### [Task item]
Give back the listing word for word, from top to bottom.

### [Raw data]

::::

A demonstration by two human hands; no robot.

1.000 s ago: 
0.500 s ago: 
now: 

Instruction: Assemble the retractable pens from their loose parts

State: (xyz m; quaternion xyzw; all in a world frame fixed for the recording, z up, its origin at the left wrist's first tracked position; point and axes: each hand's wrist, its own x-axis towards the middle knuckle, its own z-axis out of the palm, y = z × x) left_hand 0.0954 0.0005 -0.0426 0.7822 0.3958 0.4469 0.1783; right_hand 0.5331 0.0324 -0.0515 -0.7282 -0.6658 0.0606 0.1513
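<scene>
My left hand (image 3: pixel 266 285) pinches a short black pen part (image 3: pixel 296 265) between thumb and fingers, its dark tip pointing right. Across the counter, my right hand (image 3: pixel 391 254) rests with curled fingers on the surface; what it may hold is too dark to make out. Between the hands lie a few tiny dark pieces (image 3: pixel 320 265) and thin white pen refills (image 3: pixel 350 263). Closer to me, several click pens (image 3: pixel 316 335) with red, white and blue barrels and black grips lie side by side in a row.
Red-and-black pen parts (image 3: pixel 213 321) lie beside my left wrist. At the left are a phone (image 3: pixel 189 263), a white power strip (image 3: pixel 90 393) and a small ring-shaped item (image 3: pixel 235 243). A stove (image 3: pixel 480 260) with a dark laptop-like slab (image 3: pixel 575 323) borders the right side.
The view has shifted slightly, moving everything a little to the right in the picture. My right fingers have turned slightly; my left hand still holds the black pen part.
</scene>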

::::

### [Written solution]
A demonstration by two human hands; no robot.

1.000 s ago: 
0.500 s ago: 
now: 

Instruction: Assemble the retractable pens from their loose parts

State: (xyz m; quaternion xyzw; all in a world frame fixed for the recording, z up, its origin at the left wrist's first tracked position; point and axes: each hand's wrist, its own x-axis towards the middle knuckle, its own z-axis out of the palm, y = z × x) left_hand 0.0954 0.0005 -0.0426 0.7822 0.3958 0.4469 0.1783; right_hand 0.5331 0.0324 -0.0515 -0.7282 -0.6658 0.0606 0.1513
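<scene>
My left hand (image 3: pixel 266 285) pinches a short black pen part (image 3: pixel 296 265) between thumb and fingers, its dark tip pointing right. Across the counter, my right hand (image 3: pixel 391 254) rests with curled fingers on the surface; what it may hold is too dark to make out. Between the hands lie a few tiny dark pieces (image 3: pixel 320 265) and thin white pen refills (image 3: pixel 350 263). Closer to me, several click pens (image 3: pixel 316 335) with red, white and blue barrels and black grips lie side by side in a row.
Red-and-black pen parts (image 3: pixel 213 321) lie beside my left wrist. At the left are a phone (image 3: pixel 189 263), a white power strip (image 3: pixel 90 393) and a small ring-shaped item (image 3: pixel 235 243). A stove (image 3: pixel 480 260) with a dark laptop-like slab (image 3: pixel 575 323) borders the right side.
The view has shifted slightly, moving everything a little to the right in the picture. My right fingers have turned slightly; my left hand still holds the black pen part.
</scene>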

Work on this exercise is done.